* _REQUIRED WORK_:
Each line of the listing is to be copied exactly.

* _DATASET EXCERPT_:
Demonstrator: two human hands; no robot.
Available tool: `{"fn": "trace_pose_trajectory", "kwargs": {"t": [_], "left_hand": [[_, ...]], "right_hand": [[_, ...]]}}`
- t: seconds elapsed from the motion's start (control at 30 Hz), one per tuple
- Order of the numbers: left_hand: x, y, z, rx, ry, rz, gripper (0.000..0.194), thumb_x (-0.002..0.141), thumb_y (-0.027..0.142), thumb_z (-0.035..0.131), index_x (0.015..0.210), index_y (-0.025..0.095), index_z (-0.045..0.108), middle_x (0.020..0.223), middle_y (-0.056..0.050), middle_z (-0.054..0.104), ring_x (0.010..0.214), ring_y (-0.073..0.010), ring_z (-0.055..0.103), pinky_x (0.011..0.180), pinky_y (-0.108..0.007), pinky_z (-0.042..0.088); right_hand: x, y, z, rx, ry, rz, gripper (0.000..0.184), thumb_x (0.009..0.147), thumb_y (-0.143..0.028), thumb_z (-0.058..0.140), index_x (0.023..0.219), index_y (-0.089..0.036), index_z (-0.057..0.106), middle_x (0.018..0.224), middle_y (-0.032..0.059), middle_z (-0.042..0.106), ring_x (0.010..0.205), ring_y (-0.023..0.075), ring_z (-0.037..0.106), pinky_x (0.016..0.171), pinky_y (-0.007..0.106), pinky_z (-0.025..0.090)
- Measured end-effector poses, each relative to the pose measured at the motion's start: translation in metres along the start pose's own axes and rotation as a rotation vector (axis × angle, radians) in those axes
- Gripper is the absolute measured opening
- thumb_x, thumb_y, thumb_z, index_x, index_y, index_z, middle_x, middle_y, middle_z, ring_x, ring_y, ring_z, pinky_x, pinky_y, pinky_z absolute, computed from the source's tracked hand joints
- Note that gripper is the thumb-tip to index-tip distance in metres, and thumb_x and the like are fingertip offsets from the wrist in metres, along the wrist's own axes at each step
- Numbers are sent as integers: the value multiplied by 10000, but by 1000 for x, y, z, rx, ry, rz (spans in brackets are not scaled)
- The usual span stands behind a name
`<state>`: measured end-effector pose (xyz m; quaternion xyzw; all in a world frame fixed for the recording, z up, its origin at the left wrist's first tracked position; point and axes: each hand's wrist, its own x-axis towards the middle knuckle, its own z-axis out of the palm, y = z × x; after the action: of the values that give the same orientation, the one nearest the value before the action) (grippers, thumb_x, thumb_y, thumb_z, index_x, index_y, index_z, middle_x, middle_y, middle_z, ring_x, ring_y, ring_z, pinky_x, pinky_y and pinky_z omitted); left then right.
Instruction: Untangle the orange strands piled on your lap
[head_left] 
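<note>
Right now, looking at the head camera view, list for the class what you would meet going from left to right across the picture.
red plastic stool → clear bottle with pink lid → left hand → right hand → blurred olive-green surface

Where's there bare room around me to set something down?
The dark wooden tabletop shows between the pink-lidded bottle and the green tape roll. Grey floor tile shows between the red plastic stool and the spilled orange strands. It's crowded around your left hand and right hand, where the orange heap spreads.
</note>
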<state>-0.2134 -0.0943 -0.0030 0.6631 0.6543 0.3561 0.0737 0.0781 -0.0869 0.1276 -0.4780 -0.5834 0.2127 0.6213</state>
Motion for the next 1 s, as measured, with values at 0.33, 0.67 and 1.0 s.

* _ANSWER SECTION_:
Demonstrator: two human hands; no robot.
Available tool: `{"fn": "trace_pose_trajectory", "kwargs": {"t": [_], "left_hand": [[_, ...]], "right_hand": [[_, ...]]}}`
- t: seconds elapsed from the motion's start (control at 30 Hz), one per tuple
- Order of the numbers: left_hand: x, y, z, rx, ry, rz, gripper (0.000..0.194), thumb_x (-0.002..0.141), thumb_y (-0.027..0.142), thumb_z (-0.035..0.131), index_x (0.015..0.210), index_y (-0.025..0.095), index_z (-0.045..0.108), middle_x (0.020..0.223), middle_y (-0.056..0.050), middle_z (-0.054..0.104), ring_x (0.010..0.214), ring_y (-0.073..0.010), ring_z (-0.055..0.103), pinky_x (0.011..0.180), pinky_y (-0.108..0.007), pinky_z (-0.042..0.088); right_hand: x, y, z, rx, ry, rz, gripper (0.000..0.184), thumb_x (0.009..0.147), thumb_y (-0.143..0.028), thumb_z (-0.058..0.140), index_x (0.023..0.219), index_y (-0.089..0.036), index_z (-0.057..0.106), middle_x (0.018..0.224), middle_y (-0.032..0.059), middle_z (-0.042..0.106), ring_x (0.010..0.205), ring_y (-0.023..0.075), ring_z (-0.037..0.106), pinky_x (0.016..0.171), pinky_y (-0.007..0.106), pinky_z (-0.025..0.090)
- Measured end-effector poses, each relative to the pose measured at the motion's start: translation in metres along the start pose's own axes and rotation as a rotation vector (axis × angle, radians) in those axes
- Gripper is the absolute measured opening
- thumb_x, thumb_y, thumb_z, index_x, index_y, index_z, middle_x, middle_y, middle_z, ring_x, ring_y, ring_z, pinky_x, pinky_y, pinky_z absolute, computed from the source's tracked hand joints
- Note that gripper is the thumb-tip to index-tip distance in metres, and thumb_x and the like are fingertip offsets from the wrist in metres, along the wrist's own axes at each step
- Numbers are sent as integers: the value multiplied by 10000, but by 1000 for x, y, z, rx, ry, rz (spans in brackets are not scaled)
- The usual span stands behind a name
`<state>`: measured end-effector pose (xyz m; quaternion xyzw; all in a world frame fixed for the recording, z up, its origin at the left wrist's first tracked position; point and axes: each hand's wrist, its own x-axis towards the middle knuckle, its own z-axis out of the palm, y = z × x; after the action: of the values that give the same orientation, the one nearest the value before the action) (grippers, thumb_x, thumb_y, thumb_z, index_x, index_y, index_z, middle_x, middle_y, middle_z, ring_x, ring_y, ring_z, pinky_x, pinky_y and pinky_z omitted); left then right.
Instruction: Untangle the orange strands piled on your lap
[head_left] 
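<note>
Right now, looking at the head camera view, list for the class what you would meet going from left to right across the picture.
red plastic stool → clear bottle with pink lid → left hand → right hand → blurred olive-green surface

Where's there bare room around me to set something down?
The dark wooden tabletop shows between the pink-lidded bottle and the green tape roll. Grey floor tile shows between the red plastic stool and the spilled orange strands. It's crowded around your left hand and right hand, where the orange heap spreads.
</note>
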<state>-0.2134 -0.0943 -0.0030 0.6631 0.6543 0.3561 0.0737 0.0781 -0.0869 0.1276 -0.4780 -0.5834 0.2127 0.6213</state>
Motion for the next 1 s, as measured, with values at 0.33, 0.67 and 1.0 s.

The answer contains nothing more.